I know that a number of other companies' products (Adobe Dreamweaver, Aptana Studio) have had free plugins written for them so that they can produce Symbian widgets.  I believe in all cases so far, the scripting language used to implement the logic operations has been Javascript.

Alright, so why do I bring this up?  I have some ideas for Symbian (s60) applications, and it would be wonderful if I could substitute xTalk for Javascript (which I can sort-of-follow but don't really understand). QUITE ASIDE from any business considerations (and I have no idea whether Symbian is "on the way-in or -out" in commercial terms), I was thinking that there might be another market for applications/widgets produced with Rev.  

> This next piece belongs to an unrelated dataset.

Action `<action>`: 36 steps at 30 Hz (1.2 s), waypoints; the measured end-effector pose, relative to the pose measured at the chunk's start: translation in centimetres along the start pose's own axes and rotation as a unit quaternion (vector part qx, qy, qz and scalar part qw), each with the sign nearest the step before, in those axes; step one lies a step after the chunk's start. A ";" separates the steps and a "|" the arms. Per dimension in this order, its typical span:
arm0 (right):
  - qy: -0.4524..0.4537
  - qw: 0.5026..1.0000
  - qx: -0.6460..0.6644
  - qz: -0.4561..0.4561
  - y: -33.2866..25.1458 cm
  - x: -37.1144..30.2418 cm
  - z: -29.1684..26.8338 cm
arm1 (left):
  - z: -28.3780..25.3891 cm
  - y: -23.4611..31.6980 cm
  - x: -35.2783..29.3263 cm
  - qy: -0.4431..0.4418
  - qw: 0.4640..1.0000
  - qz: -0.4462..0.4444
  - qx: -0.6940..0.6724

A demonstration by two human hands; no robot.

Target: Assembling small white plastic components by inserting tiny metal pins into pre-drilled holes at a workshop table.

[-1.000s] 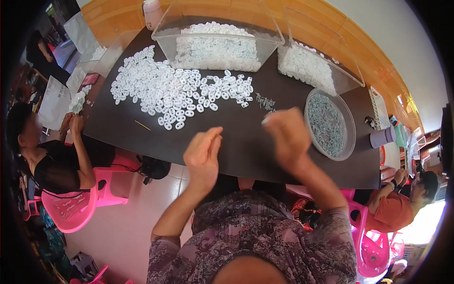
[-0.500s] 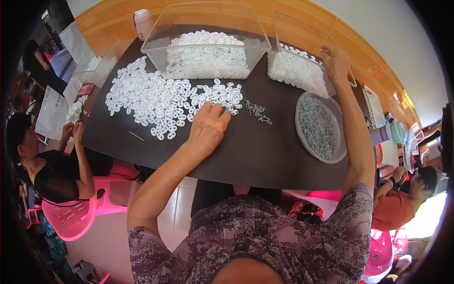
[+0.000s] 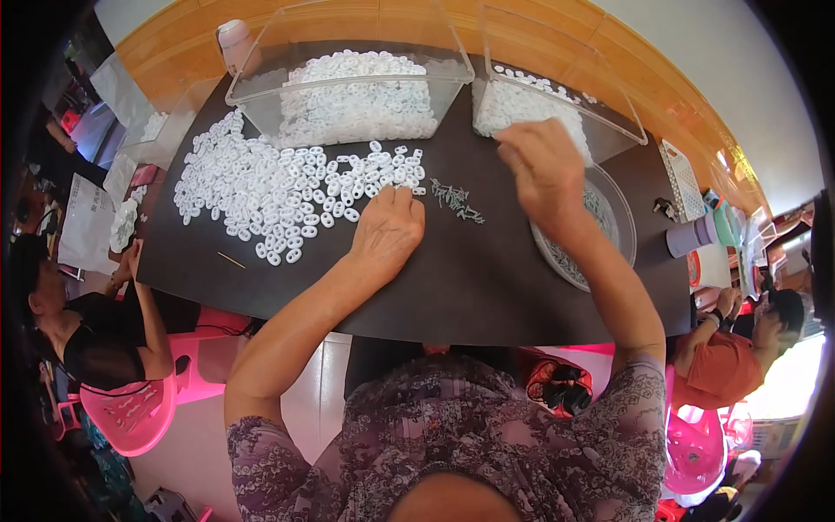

I am writing as someone who would be interested in putting in the time to learn Javascript if others already familiar with it felt there would be an advantage of eventually being able to use an xTalk in its place.

Again, the applications produced would be indistinguishable from those linked by Javascript, and would not, at runtime, require the use of the MetaCard/Rev engine.

I also do not know how restrictive Nokia is in the use of its WRT libraries, but I would think it not as draconian as Apple in relation to the iPhone/iPad.  Certainly the distribution channels are far more varied.

I'm interested in any responses to my thoughts and will not take offense if given a virtual "dope-slap".  :-)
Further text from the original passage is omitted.